Exploration 2019 plans
During the short window of time available in the Arctic for underwater archaeology, Parks Canada and its partners will continue to explore and study the wrecks of HMS Erebus and HMS Terror this summer, with the goal of better understanding the Franklin Expedition.
The aim for the Erebus site in 2019 is to start a more in-depth study through excavation. The area around and on the ship will continue to be mapped and documented, and once this is done, excavation will begin in selected areas.
Parks Canada’s Underwater Archaeology Team will focus their study and recovery of artifacts that relate to the officers, specific individuals, the crew and the Royal Marines. Important underwater infrastructure to aid future archaeological work will also be installed with the help of the Canadian Coast Guard and CCGS Sir Wilfrid Laurier.
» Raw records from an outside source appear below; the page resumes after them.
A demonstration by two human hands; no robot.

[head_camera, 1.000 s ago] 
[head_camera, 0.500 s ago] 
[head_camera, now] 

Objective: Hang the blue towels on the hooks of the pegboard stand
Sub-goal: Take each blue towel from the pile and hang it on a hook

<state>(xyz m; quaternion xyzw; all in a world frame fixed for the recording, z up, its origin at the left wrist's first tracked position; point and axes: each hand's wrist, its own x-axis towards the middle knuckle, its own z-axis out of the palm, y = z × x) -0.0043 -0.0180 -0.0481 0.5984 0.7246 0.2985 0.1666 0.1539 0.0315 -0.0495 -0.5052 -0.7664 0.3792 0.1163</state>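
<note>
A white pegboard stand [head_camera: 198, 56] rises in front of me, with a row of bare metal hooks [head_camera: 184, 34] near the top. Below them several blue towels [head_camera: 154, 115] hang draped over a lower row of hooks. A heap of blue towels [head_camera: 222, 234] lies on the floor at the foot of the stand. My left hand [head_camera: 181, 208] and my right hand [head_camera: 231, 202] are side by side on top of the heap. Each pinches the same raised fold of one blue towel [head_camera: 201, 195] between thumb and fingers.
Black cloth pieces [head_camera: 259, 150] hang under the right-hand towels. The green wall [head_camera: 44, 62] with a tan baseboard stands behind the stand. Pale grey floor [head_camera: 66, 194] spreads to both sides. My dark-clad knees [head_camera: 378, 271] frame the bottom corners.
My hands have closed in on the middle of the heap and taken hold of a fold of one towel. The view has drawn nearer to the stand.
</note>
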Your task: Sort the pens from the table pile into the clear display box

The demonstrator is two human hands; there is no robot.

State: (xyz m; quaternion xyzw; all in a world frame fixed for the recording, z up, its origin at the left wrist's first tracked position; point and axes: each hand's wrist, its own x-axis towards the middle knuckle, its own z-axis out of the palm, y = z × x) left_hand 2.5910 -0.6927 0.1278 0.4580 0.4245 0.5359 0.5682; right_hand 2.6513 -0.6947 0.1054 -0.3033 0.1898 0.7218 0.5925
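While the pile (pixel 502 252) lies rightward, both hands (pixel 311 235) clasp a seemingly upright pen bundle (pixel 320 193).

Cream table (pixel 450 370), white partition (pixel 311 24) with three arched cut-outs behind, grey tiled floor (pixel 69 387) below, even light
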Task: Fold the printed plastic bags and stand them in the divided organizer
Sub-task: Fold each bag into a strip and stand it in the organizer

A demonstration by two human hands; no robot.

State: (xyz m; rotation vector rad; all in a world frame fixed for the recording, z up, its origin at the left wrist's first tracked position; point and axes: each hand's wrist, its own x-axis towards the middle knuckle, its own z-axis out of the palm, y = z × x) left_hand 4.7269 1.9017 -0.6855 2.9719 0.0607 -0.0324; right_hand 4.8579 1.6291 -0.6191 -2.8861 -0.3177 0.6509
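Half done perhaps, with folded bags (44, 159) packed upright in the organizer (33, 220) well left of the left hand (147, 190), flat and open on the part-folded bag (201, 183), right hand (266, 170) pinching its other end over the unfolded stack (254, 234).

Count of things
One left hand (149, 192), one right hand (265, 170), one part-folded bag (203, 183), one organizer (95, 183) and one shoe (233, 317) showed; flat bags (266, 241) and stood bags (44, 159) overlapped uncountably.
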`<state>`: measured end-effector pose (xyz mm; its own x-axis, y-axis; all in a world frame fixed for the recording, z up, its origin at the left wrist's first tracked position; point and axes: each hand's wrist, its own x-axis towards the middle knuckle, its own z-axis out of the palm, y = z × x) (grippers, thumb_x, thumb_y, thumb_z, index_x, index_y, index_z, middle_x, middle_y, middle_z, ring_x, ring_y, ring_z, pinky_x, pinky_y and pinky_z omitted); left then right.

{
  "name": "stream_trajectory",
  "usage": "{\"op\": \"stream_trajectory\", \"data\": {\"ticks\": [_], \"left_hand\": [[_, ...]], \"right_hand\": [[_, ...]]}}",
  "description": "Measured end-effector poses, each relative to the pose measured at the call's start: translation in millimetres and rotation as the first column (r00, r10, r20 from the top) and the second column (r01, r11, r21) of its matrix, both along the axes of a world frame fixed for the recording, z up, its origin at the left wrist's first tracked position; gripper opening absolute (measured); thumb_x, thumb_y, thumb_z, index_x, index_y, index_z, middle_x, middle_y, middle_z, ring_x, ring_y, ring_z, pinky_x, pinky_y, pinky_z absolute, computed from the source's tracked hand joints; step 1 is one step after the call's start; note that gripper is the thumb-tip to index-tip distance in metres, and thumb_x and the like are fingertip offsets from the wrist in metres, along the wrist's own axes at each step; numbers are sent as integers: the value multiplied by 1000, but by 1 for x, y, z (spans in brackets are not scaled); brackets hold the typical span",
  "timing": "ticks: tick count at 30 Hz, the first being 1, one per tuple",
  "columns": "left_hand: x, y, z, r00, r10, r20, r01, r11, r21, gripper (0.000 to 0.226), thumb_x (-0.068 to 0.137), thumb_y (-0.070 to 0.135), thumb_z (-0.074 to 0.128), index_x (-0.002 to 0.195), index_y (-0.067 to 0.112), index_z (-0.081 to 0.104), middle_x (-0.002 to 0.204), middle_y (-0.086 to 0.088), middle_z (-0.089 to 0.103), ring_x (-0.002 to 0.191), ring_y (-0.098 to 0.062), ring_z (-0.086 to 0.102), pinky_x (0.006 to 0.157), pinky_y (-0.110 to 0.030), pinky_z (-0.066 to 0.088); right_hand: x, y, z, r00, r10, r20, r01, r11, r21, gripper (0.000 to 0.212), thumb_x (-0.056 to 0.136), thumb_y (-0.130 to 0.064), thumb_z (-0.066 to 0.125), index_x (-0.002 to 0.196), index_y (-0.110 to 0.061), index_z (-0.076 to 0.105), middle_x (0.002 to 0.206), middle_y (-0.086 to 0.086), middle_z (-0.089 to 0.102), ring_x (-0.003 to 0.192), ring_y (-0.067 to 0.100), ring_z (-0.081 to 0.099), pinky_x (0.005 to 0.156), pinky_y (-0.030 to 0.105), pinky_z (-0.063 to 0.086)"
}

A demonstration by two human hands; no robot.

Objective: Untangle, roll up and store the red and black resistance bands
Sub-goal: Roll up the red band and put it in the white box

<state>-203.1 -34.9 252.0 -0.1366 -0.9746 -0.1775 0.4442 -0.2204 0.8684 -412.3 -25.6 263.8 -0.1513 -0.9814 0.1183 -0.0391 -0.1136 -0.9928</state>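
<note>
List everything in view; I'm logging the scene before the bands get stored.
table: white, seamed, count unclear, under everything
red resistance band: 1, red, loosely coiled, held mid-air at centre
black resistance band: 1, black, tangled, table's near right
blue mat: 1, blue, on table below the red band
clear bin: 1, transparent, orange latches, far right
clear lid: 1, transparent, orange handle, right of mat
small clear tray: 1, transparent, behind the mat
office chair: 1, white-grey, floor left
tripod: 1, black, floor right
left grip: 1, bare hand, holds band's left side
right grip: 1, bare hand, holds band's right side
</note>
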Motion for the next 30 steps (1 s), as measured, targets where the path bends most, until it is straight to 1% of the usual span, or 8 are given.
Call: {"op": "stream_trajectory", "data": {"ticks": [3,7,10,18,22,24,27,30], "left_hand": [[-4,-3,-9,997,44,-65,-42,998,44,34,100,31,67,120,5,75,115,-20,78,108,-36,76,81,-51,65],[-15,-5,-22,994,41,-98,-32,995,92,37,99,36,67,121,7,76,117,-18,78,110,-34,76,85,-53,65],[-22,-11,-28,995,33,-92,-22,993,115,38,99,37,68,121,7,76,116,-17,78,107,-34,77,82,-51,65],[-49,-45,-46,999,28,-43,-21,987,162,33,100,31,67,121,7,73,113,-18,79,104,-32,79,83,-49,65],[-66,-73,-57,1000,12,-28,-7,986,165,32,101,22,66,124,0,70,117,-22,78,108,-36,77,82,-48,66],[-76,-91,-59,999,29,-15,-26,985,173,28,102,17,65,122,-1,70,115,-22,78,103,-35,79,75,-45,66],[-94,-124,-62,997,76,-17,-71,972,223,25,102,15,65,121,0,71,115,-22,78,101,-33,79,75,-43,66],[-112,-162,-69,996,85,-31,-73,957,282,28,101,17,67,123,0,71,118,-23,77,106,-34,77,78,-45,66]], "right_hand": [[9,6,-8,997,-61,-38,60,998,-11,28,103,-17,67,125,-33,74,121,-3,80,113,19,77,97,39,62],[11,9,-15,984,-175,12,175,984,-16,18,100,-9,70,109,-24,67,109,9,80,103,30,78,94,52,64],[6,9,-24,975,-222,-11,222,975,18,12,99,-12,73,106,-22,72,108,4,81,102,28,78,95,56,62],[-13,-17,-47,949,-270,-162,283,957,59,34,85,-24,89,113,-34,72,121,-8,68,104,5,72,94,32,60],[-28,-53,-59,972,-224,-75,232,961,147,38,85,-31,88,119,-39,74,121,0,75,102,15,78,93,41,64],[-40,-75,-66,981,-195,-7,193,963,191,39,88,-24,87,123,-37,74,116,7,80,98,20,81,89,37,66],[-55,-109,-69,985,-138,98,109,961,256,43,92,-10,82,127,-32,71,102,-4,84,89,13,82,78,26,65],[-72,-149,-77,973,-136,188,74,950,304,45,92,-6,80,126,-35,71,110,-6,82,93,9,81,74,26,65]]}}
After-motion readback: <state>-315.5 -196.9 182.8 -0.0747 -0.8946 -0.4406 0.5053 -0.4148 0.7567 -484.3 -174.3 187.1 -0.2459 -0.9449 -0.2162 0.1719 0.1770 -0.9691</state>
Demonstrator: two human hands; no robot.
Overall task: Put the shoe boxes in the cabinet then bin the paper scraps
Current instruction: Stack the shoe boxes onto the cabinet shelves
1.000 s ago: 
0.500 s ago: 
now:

The data analyzed from the spring 2017 dive has been useful for planning the next steps in research for the HMS Terror. Weather and ice conditions permitting for 2019, divers will use similar methods and equipment that helped find and confirm the two ships to:
- see what condition the ship is in
- assess the conditions of the archaeological objects after over a century of resting in saltwater
- and study its environmental setting
To do this, the team will use remote-sensing tools to map a safe marine route to Terror Bay and the wreck site, and continue documenting the wreck. The data will be used to develop an archaeological plan for future study of the shipwreck.